If pain and suffering is the bench-mark for which terminally ill patients can request the "right to die," what are we to do about the palliative care inequities that exist across the world, including in the United States? Once voluntary euthanasia is legalized and widely practiced, patients may request this procedure because they haven't been provided proper pain treatment If treated properly with the necessary pain killers, these patients would not seek to end their lives. Of course we could argue that voluntary euthanasia should be practiced only in those cases where the best palliative care has already been provided, but is that a realistic assumption?
Proponents of voluntary euthanasia also contend that physician assisted suicide is already practiced by countless doctors across the world, it's just that it's never reported. Therefore, the argument goes, by legalizing euthanasia we would actually be reducing the potential for misuse because such a process would then be subject to close scrutiny with strict guidelines. But if there are doctors who play God already, although it is illegal, given a freer hand, there might be doctors who could even more severely misuse their powers. A physician has a job to perform, and that is to save lives; just like a lawyer who has to defend his client even if he knows that his client is guilty, a surgeon cannot pass a value judgement on a patient's quality of life. A surgeon has to do everything he or she can to preserve that life.
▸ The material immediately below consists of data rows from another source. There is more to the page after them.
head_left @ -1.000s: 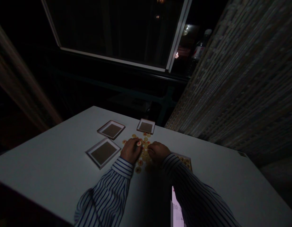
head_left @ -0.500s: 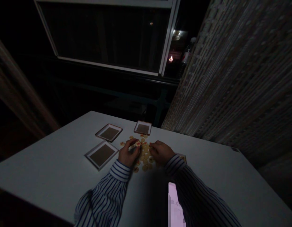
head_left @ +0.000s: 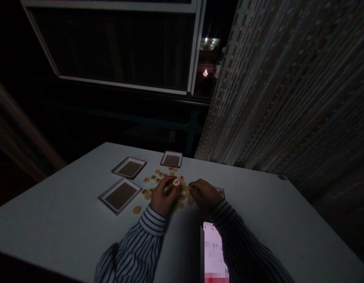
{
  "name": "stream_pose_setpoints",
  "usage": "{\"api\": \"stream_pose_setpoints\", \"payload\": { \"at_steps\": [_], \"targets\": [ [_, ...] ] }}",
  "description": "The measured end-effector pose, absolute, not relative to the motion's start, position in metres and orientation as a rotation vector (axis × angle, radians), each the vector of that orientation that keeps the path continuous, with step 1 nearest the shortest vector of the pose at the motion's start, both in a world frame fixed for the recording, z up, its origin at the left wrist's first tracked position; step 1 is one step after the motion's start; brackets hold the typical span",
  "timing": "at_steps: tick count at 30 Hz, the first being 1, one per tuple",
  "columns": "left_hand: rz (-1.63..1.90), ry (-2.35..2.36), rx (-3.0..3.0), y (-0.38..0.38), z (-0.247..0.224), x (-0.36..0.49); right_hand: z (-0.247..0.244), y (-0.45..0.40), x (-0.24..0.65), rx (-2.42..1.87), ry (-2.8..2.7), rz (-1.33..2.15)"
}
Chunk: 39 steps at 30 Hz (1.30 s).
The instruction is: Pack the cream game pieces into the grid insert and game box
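Observation:
Between the thumb and fingers of my left hand (head_left: 162, 196) is a round Chinese chess piece (head_left: 176, 182), its red character facing up toward me. My right hand (head_left: 204, 192) is just to the right, thumb and fingertips pinched together; whatever they hold, if anything, is too small and dark to make out. Pale wooden Chinese chess pieces lie loosely scattered under and around both hands, some with characters up, others blank side up. One blank piece (head_left: 137, 210) rests apart, left of my left wrist. My hands partly hide the pile.
Three shallow framed trays stand on the white table (head_left: 66, 208): a near-left tray (head_left: 101, 197), a middle-left tray (head_left: 114, 171) and a far tray (head_left: 162, 160). A box-like item (head_left: 220, 191) is partly hidden behind my right hand. A lit phone (head_left: 213, 251) lies by my right forearm.
The view has turned slightly right. My hands have shifted right relative to the trays, uncovering more pieces on the left. My left hand still holds a red-marked piece.

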<state>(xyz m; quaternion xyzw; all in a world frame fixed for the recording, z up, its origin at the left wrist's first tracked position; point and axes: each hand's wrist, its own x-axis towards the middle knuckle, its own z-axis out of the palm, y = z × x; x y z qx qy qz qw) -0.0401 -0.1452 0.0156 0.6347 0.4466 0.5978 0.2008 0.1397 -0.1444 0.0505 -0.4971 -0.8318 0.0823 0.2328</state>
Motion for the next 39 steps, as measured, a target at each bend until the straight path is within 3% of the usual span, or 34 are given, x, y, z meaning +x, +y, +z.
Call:
{"api": "stream_pose_setpoints", "payload": {
  "at_steps": [30,39],
  "targets": [
    [1.612,1.268,2.112,-0.144,0.011,0.039,0.028,-0.17,0.214,-1.503,-1.979,0.22],
    [1.338,1.221,2.177,-0.155,-0.004,0.049,0.012,-0.179,0.22,-1.437,-1.846,0.26]
  ]
}}
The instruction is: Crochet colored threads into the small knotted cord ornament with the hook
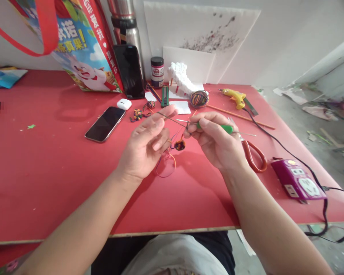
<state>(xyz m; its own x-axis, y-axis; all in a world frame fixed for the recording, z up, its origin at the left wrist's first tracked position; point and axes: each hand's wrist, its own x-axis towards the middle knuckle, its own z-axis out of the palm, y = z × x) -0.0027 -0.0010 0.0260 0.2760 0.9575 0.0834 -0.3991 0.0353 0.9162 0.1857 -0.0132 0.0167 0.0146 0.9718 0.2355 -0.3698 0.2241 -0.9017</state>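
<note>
My left hand [149,143] has its fingers curled, with a strand of multicolored yarn [174,121] running from it to my right hand. In my right hand [218,141] is a crochet hook with a green handle [228,128], its thin metal tip pointing left toward the strand. Thumb and fingers of that hand also pinch the yarn near the hook. A small dark and orange crocheted piece [180,145] hangs between the hands, just above the red tabletop. Loose yarn loops [166,176] dangle below my left hand.
Behind the hands are a yarn ball [199,99], a white crocheted piece [181,78] and a jar [157,72]. Red-handled scissors [255,156], a purple box [298,179] and a corded yellow glue gun [233,98] lie right. A phone [105,124] lies left.
</note>
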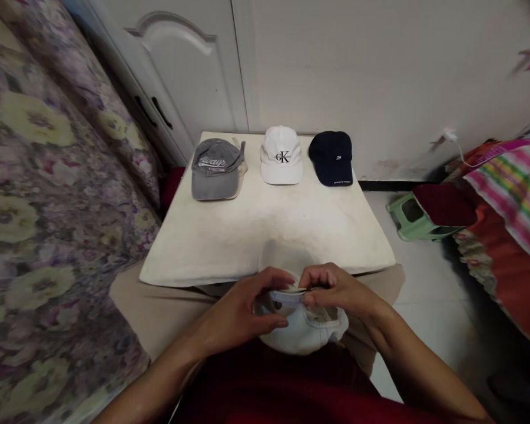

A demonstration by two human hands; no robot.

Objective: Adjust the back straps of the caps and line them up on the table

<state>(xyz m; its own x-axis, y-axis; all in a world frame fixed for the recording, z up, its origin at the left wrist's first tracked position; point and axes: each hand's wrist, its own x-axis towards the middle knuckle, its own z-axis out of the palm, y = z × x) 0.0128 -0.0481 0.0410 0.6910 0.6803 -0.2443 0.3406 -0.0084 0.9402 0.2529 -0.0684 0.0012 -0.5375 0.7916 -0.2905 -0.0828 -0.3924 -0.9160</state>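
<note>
A pale, whitish baseball cap [291, 337] sits over my lap at the table's near edge, its back opening and strap turned toward me and its brim pointing at the table. My left hand [242, 303] holds the left side of the strap, with the thumb lower on the cap's outside and the fingers at the band. On the strap's other end, near the back opening, my right hand [335, 288] pinches with thumb and forefinger. The strap's fastening is partly covered by my fingers.
Along the table's [265, 224] far side lie a grey cap [216, 168], a white cap [281, 156] and a dark navy cap [333, 159]. A floral curtain [48, 235] hangs at left. A green stool [408, 215] and a covered bed [512, 253] are at right.
</note>
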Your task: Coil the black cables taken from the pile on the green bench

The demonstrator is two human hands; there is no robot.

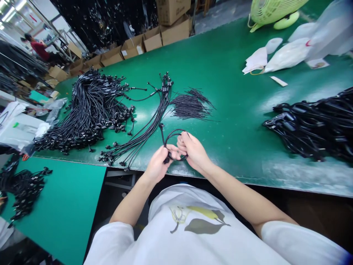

The "right to die" and "death with dignity" brigade do not occupy the moral high ground on this issue. And they are certainly not the only ones with compassion for those who suffer. All of us feel the pain and anguish of those we love who are terminally ill; like many others, I have personally experienced the anguish of a loved one experiencing a slow, painful death. But my response to such suffering differs fundamentally from those who would legalize euthanasia. As a society we should show compassion for those who suffer, not by saying "we can help you get rid of your pain--by getting rid of you," but by making such individuals feel wanted. We should provide them with companionship, care and love, and send out the message that every life is sacred to us. We should cherish every extra second that the sick and suffering have amongst us. Sixty years down the road, I do not wish to be justifying to those around me that my existence is actually a meaningful one. Do you?